_Aim of the exercise_.
Locate the word "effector" in the data below, then copy every line that holds it.

━━━━━━━━━━━━━━━━

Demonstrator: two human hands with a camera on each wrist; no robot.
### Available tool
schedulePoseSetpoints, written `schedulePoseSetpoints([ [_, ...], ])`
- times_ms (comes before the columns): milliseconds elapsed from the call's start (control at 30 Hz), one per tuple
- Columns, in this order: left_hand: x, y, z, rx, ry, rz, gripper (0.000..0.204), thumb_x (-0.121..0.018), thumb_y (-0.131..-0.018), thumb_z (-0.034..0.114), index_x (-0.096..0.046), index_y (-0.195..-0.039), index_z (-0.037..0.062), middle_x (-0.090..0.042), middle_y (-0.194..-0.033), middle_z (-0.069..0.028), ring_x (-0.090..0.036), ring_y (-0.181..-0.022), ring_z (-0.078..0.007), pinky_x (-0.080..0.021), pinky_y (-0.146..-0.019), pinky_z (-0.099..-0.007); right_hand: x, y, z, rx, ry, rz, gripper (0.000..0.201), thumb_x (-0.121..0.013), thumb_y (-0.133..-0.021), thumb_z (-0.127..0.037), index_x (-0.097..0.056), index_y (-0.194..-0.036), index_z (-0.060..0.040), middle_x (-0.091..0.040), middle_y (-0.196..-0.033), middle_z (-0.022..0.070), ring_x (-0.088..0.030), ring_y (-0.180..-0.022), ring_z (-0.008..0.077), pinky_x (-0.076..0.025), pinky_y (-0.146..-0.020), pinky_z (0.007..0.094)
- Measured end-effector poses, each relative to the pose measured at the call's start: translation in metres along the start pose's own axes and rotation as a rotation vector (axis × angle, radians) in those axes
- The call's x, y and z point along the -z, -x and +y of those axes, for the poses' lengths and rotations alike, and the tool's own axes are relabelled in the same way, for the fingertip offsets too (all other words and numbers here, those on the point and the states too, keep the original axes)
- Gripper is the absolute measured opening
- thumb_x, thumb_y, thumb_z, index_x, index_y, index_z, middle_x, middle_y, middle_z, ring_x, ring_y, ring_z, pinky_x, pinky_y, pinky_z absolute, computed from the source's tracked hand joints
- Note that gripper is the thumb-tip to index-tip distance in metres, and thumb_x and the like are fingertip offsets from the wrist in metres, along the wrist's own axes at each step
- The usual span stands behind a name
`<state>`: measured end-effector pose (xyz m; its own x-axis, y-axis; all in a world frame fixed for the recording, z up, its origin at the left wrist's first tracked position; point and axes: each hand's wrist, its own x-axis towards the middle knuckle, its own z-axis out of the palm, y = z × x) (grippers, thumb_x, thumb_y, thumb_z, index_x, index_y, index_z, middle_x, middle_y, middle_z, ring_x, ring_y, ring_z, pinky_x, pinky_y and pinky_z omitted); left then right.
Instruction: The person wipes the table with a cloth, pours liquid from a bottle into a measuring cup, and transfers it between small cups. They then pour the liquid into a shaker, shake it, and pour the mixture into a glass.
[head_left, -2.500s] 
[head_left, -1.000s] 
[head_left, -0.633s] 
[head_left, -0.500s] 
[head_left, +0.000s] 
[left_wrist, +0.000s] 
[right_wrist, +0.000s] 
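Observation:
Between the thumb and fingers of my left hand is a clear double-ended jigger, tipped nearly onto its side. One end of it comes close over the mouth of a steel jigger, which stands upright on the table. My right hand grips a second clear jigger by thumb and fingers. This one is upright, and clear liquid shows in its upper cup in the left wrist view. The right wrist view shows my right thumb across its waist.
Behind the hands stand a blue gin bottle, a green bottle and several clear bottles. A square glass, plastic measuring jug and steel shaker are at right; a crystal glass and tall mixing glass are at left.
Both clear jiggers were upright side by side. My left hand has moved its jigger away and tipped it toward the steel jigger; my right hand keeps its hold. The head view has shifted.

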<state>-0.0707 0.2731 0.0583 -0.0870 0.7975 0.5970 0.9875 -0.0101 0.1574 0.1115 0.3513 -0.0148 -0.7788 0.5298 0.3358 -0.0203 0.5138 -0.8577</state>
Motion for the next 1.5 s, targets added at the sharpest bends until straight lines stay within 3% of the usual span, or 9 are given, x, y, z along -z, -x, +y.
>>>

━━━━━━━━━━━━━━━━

_Reply_.
- Measured end-effector poses, each relative to the pose measured at the call's start: translation in metres along the start pose's own axes and rotation as a rotation vector (axis × angle, radians) in those axes
`<state>`: measured end-effector pose (xyz m; its own x-axis, y-axis; all in a world frame fixed for the recording, z up, its origin at the left wrist's first tracked position; point and axes: each hand's wrist, its own x-axis towards the middle knuckle, its own z-axis out of the palm, y = z × x) (grippers, thumb_x, thumb_y, thumb_z, index_x, index_y, index_z, middle_x, middle_y, middle_z, ring_x, ring_y, ring_z, pinky_x, pinky_y and pinky_z omitted); left then right.

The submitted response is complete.